To achieve universal access to safely managed drinking water by 2030, the Indonesian government and international institutions like the World Bank have focused on increasing piped water access. However, as in many developing countries in the global south, access to piped water in Indonesia remains exceedingly low. Local water utility companies, known as PDAM, only reach about 20% of Indonesian households, of which, less than half use PDAM water for their daily needs. Since only 9% of Indonesians use PDAM supplied water, this implies that 91% of Indonesia’s population use groundwater for domestic use. 91% of Indonesia’s population of 275 million people is around 250.25 million people. To put that number in perspective, that’s larger than the populations of Germany, the United Kingdom, the Netherlands, France, Sweden, and Denmark combined!
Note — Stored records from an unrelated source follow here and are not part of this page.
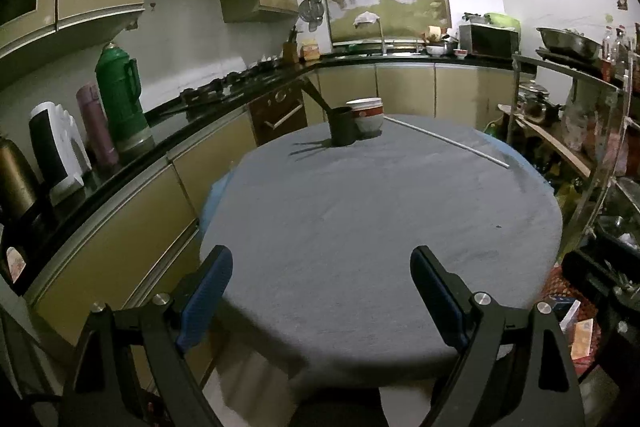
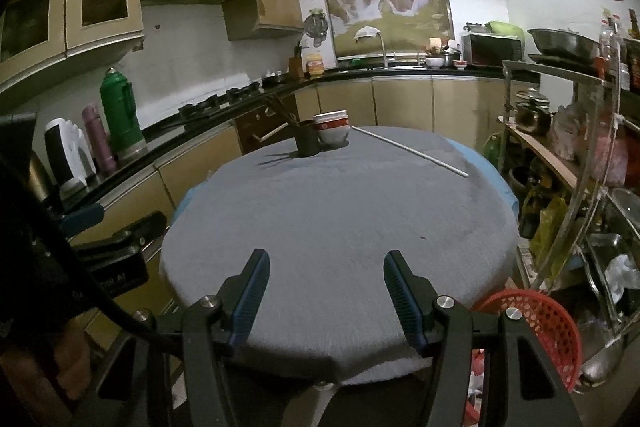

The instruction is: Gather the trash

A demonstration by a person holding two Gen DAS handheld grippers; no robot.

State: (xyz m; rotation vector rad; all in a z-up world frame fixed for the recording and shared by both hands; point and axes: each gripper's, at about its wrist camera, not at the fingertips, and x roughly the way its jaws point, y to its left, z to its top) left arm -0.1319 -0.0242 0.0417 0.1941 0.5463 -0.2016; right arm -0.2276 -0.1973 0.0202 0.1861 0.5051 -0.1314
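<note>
A round table under a grey cloth [image 1: 380, 227] [image 2: 340, 227] fills both views. At its far side stand a dark cup with chopsticks [image 1: 342, 127] [image 2: 307, 139] and a stack of white bowls [image 1: 367, 117] [image 2: 332, 131]. A thin white rod [image 1: 448, 143] [image 2: 412, 151] lies across the far right of the cloth. My left gripper [image 1: 320, 263] hangs over the near edge, jaws wide open and empty. My right gripper [image 2: 326, 263] also hovers over the near edge, open with nothing between its fingers. A red mesh basket [image 2: 536, 323] holding scraps sits low beside the table's right.
A black counter [image 1: 192, 111] runs along the left with a green thermos [image 1: 120, 99], a purple flask and kettles. A metal rack [image 2: 580, 155] crowded with pots and bags stands at the right. The left gripper's body [image 2: 116, 259] and a hand show at the right wrist view's left edge.
</note>
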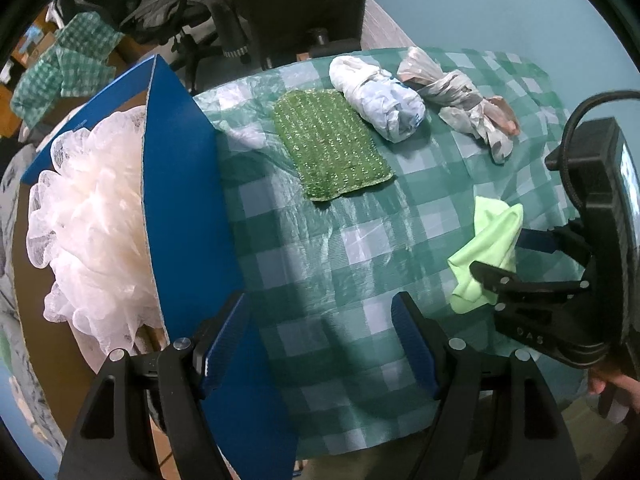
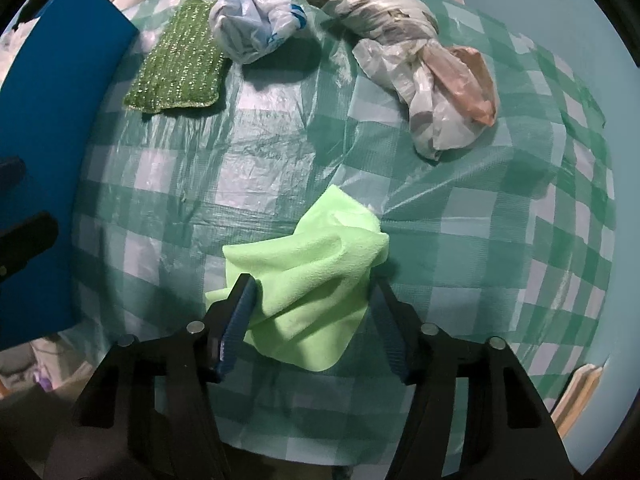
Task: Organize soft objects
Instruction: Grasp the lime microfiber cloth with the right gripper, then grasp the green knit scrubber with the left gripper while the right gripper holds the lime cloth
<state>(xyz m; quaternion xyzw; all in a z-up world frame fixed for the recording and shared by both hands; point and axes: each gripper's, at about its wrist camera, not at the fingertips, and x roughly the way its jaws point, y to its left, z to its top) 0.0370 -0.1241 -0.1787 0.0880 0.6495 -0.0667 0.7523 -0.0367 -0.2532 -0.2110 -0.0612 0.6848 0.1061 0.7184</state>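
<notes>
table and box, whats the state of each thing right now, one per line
light green cloth: crumpled on the tablecloth, between the right gripper's fingers
right gripper: jaws apart around the cloth, grip unclear
left gripper: open, empty
green scrub pad: flat on the table
blue-white plastic bag: bundled up, on the table
grey plastic bag: knotted, on the table
white mesh pouf: inside the blue box

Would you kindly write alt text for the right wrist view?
The right gripper straddles a crumpled light green cloth on a green checked tablecloth, fingers apart. Beyond lie a green scrub pad and two knotted plastic bags, with a blue box at left.
</notes>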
Can Piped Water Meet Indonesia’s Domestic Needs? 

Water utilities should serve 40 percent of the population by 2019. At least that was planned in the Indonesian Government’s 2015–2019 medium term development plan.  As we now know, this target was not met and was moved to the 2020–2024 plan. However the question remains, why does Indonesian government planning focus so heavily on piped water? One reason may come with the prestige that comes with having advanced public utility service.  Unfortunately, it’s unlikely that piped water will play a leading role in achieving universal access to safely managed drinking water, and here’s why: 

  1. For decades PDAMs have struggled to meet demand from rapid urbanization. This has led to groundwater overexploitation in many urban areas leading to land subsidence, most notably in Jakarta.
  2. Bulk raw water resources only supply 30 percent of total demand. With no clear path towards increasing supply, this has led to many PDAMs providing only intermittent service. 
  3. Higher tariffs incentivize PDAMs to prioritize water allocation to industrial usage. This is especially true in low income areas where tariff collection rates are lower. 
  4. Once a well is dug, groundwater is essentially free, compared with having to pay a monthly bill with PDAM water.

Even where access exists, the source is often not safely managed. 
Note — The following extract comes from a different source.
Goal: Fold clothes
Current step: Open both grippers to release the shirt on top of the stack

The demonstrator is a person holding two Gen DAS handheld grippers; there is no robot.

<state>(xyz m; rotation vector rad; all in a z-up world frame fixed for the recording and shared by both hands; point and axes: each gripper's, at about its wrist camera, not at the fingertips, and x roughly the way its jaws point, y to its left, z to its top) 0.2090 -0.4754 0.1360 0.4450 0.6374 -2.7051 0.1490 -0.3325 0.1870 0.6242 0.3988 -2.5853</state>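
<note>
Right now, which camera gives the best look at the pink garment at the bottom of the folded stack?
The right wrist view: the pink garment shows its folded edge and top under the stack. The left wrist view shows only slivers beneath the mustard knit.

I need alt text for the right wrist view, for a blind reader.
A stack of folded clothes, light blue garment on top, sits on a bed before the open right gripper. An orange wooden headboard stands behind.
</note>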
With PDAMs struggling to meet even a quarter of domestic demand, it’s no surprise that water quality has taken the back burner. A government study conducted in 2020 found 148 PDAMs produced water that was not safe to drink. Another study in Yogyakarta found 77% of piped water was contaminated with e-coli. This isn’t to say that groundwater quality is any better, in fact it’s often worse, especially if coming from an unprotected source. One study in Jakarta found 24% of samples coming from a groundwater source had fecal matter compared with just 3% coming from piped water. Even bottled water isn’t necessarily free from contamination. In both aforementioned studies, e-coli was detected in water purchased from refill kiosks.

Village water supply. This is how most households in Indonesia get their -untreated- water to their houses. Treatment is necessary to make this safe for consumption. 

Solution: Decentralized, self-help centered water filters.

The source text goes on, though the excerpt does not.